▶ [EXERCISE PROMPT] The pictures get left out, but everything else in the listing below must be duplicated exactly.

▼

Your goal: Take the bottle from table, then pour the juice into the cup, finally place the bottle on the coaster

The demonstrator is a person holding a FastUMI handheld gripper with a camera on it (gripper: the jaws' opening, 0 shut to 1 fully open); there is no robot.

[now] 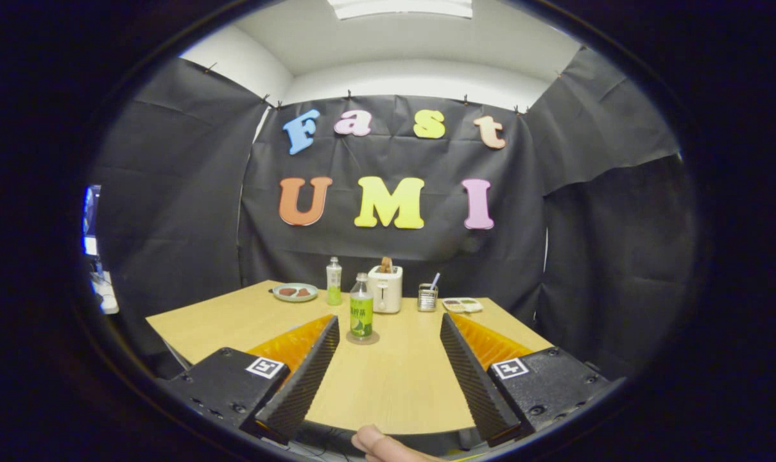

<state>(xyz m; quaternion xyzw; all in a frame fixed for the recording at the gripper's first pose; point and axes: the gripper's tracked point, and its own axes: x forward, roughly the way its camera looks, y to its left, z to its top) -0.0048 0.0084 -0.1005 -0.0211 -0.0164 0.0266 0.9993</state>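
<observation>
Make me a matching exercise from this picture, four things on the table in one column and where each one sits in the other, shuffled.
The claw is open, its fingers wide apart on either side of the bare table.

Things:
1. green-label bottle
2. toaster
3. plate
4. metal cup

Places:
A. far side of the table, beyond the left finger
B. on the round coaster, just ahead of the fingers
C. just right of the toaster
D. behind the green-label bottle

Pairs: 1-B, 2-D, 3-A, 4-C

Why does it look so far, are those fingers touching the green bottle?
Apart. The gripper view shows open fingers, bare table between them and the green bottle.
</observation>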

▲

▶ [SOLUTION TO THE PROBLEM]
Your goal: Take the bottle from table, then pour the juice into the cup, finally place the bottle on the coaster

The demonstrator is a person holding a FastUMI handheld gripper with a camera on it (gripper: the jaws' opening, 0 shut to 1 fully open); there is no robot.

[now] 

<state>(xyz m; quaternion xyzw; all in a frame fixed for the recording at the gripper's first pose; point and axes: the gripper's tracked point, and its own axes: x forward, roughly the way its camera looks, y to its left, z to its top) -0.0048 0.0084 -0.1005 -0.0211 -0.0164 0.0266 0.9993</state>
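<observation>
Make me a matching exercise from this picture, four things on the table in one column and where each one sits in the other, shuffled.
The claw is open, its fingers wide apart on either side of the bare table.

Things:
1. green-label bottle
2. toaster
3. plate
4. metal cup

Places:
A. far side of the table, beyond the left finger
B. on the round coaster, just ahead of the fingers
C. just right of the toaster
D. behind the green-label bottle

Pairs: 1-B, 2-D, 3-A, 4-C

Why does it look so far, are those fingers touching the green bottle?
Apart. The gripper view shows open fingers, bare table between them and the green bottle.
</observation>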

Nothing remains open in this exercise.